Dava, 2918 Sayılı Karayolları Trafik Kanununun 91/1, 85/1 ve Zorunlu Mali Sorumluluk Sigortası Genel Şartları A.3 maddesi uyarınca trafik kazasından kaynaklı destekten yoksunluk zararının ve manevi zararın tahsiline ilişkindir. 2918 Sayılı Karayolları Trafik Kanununun 91/1. maddesinde işletenlerin bu kanunun 85/1. maddesine göre olan sorumluluklarını karşılamak üzere mali sorumluluk sigortası yaptırmalarının zorunlu olduğu, bir motorlu aracın işletilmesi sırasında, bir kimsenin ölümüne veya yaralanmasına veya bir şeyin zarara uğramasına sebebiyet vermiş olması nedeniyle sigortacının sorumlu olacağı düzenlenmiştir.Araç işleteni ile ZMSS şirketi arasında müteselsil sorumluluk ilişkisi bulunmaktadır. ZMSS şirketi, sigortalısının kusuru oranında, gerçek zarardan azami poliçe limitine kadar sorumludur.
Olaya ilişkin Antalya … Asliye Ceza Mahkemesinin … Esas – … Karar sayılı ilamının incelenmesinde; davalı … hakkında taksirle ölüme neden olma suçundan kamu davası açıldığı, yapılan yargılama sonucu sanığın hapis cezası ile cezalandırılmasına karar verildiği, kararın istinaf edilmeksizin kesinleştiği görülmüştür.

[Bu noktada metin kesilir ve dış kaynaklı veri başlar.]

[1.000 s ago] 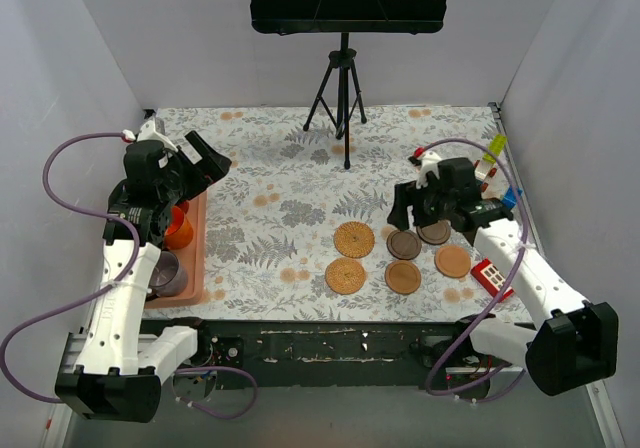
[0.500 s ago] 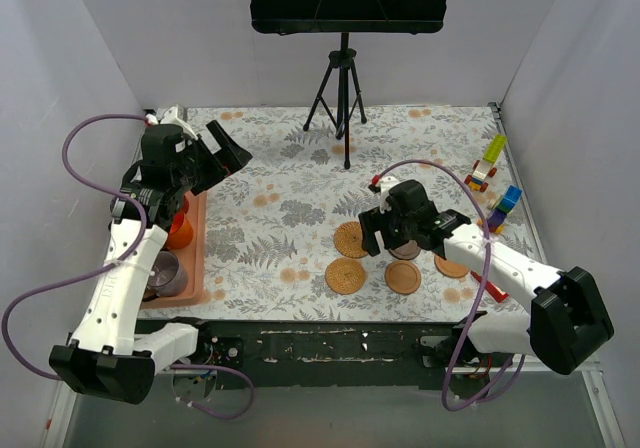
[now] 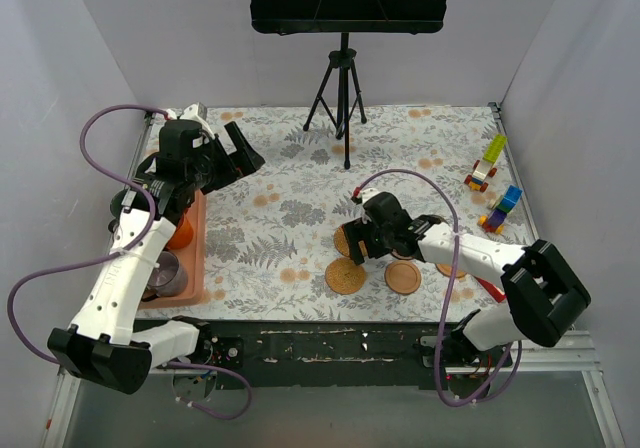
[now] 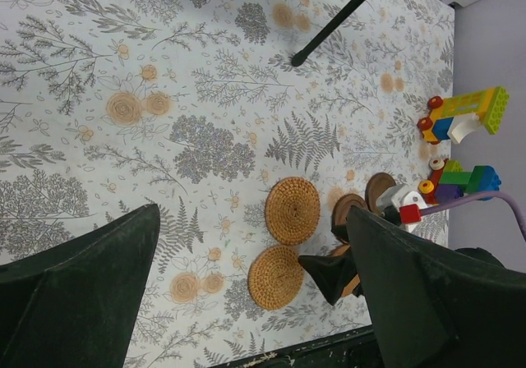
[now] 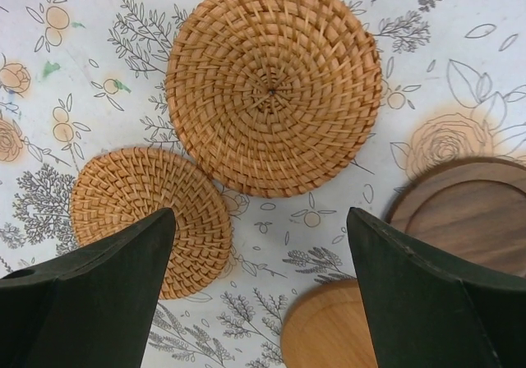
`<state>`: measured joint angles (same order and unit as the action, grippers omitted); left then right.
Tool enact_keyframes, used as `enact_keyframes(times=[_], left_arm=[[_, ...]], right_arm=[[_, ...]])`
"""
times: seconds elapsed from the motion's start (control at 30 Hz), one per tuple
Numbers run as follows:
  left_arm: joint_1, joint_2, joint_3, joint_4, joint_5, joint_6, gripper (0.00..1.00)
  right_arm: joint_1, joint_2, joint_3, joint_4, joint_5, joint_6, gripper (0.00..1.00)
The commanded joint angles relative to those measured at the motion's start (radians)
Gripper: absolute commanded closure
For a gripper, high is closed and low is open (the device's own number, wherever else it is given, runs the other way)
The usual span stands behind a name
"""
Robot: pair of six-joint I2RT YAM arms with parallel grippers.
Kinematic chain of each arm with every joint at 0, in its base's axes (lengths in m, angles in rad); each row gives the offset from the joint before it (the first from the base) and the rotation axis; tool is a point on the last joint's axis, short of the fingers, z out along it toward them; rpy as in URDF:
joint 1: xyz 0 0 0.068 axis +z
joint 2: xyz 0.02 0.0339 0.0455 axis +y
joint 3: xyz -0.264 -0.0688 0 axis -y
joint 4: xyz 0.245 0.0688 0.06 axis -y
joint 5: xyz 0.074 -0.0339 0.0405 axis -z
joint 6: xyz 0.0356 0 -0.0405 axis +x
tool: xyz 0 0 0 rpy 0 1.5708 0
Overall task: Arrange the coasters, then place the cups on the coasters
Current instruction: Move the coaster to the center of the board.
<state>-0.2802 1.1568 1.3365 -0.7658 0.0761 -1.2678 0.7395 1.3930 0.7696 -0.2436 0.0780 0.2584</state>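
Surface (image 3: pixel 270 218): white, printed with grey ferns and orange blossoms. Two rattan coasters (image 5: pixel 274 85): tan, woven spiral. One dark brown coaster (image 5: pixel 468 216), one orange-brown coaster (image 5: pixel 329 335); tray (image 3: pixel 198 258) salmon-pink.

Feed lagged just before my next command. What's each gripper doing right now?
Left gripper: open, holding nothing.
Right gripper: open, holding nothing, hovering by a woven coaster.

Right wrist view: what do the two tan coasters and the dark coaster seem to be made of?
Upper tan coaster and lower tan coaster: likely woven rattan, matte; coiled weave visible. Dark coaster: probably wood, smooth; faint grain and a turned rim.
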Motion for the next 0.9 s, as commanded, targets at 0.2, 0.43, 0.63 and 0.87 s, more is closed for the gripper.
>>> enact_keyframes(times=[0.2,0.43,0.63,0.87], left_arm=[[-0.002,-0.081,-0.017,-0.061,-0.041,0.002,0.02],[-0.002,-0.085,-0.014,-0.081,-0.058,0.019,0.02],[-0.002,-0.085,-0.026,-0.055,-0.056,0.030,0.02],[-0.001,-0.055,-0.005,-0.035,-0.055,0.064,0.02]], right_arm=[[0.106,0.121,0.100,0.075,0.127,0.018,0.08],[0.112,0.233,0.178,0.049,0.163,0.041,0.11],[0.110,0.265,0.186,0.013,0.203,0.082,0.16],[0.086,0.308,0.188,0.001,0.183,0.087,0.28]])
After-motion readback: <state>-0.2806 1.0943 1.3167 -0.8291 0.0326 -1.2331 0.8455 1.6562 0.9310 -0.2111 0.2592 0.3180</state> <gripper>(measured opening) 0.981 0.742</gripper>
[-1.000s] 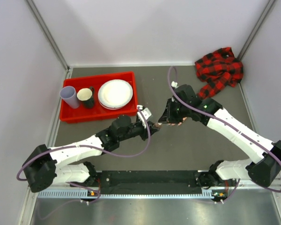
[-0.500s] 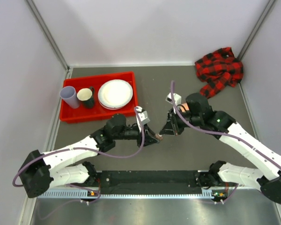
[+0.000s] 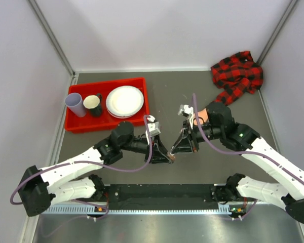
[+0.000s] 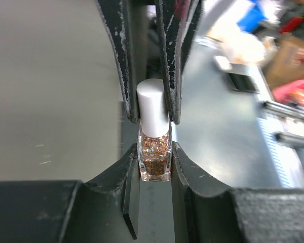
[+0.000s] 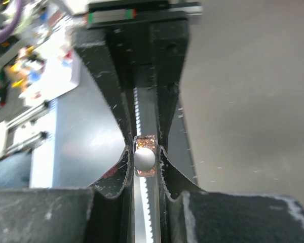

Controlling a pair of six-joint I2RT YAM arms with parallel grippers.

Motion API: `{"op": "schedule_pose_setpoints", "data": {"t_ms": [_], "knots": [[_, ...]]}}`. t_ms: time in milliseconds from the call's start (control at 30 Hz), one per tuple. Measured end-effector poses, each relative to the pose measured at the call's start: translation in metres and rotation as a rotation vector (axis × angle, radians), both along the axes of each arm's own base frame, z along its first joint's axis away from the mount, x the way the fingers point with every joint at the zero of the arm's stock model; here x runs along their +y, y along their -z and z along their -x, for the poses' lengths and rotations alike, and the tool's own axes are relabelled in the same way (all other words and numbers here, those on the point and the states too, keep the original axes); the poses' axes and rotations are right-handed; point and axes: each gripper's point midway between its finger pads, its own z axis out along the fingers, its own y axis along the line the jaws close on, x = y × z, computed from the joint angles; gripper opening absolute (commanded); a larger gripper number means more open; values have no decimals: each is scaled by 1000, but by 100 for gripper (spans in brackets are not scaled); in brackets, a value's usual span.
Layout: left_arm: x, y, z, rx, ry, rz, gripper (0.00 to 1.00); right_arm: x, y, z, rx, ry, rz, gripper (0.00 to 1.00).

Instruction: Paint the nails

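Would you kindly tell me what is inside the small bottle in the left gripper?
Copper-brown glitter polish shows through the bottle; the white cap hides any brush.

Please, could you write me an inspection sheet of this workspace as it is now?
Surface: grey table, no spill seen.
Job's things: glitter polish bottle, white cap on; nails not seen.
Clutter: red tray with lilac cup, dark cup, white plate; plaid cloth in far right corner.
Grippers: left hand shut on the bottle's glass; right hand shut on the cap.
Cables: purple cables loop along both arms.
Surroundings: pale walls.
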Motion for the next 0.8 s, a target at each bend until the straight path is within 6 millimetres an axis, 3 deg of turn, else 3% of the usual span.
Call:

… günü davalı sigorta şirketine zorunlu mali mesuliyet sigorta poliçesi ile sigortalı bulunan davalı …’e ait diğer davalı …’nin yönetimindeki … plaka sayılı araç, keskin virajda şerit ihlali yaparak karşı yönden gelen davacıların murisi …’un kullandığı motosiklete çarparak bu kişinin ölümüne sebebiyet vermiştir. Somut verilere dayalı ve denetime açık olması sebebiyle hükme esas alınan ceza dosyasındaki kusur raporuna göre; …’nin alkollü olduğu, viraja hızlı girmesi, şerit ihlali yapması sebebiyle tam kusurlu olduğu, maktül …’un herhangi bir kusurunun olmadığı anlaşılmıştır.
Dava dilekçesi ekinde sunulan mirasçılık belgesinden, müteveffanın geride anne ve babası olan davacıları bıraktığı anlaşılmıştır.
Destekten yoksun kalma tazminatının konusu, desteğin yitirilmesi nedeniyle yoksun kalınan zarardır. Buradaki amaç, destekten yoksun kalanların desteğin ölümünden önceki yaşamlarındaki sosyal ve ekonomik durumlarının korunmasıdır. Olaydan sonraki dönemde de, destek olmasa bile, onun zamanındaki gibi aynı şekilde yaşayabilmesi için muhtaç olduğu paranın ödettirilmesidir. Destekten yoksun kalma tazminatı isteyebilecek kişiler, mirasçılardan başka kişiler de olabilir.
Davalı sigorta şirketi vekili … havale tarihli dilekçesi ile, davacının maddi zararlarının karşılandığını, buna ilişkin sulh protokolü imzaladıklarını, davacının feragat ettiğini, vekalet ücreti taleplerinin bulunmadığını belirtmiş, ekinde makbuz ve ibraname başlıklı belgeyi sunmuştur.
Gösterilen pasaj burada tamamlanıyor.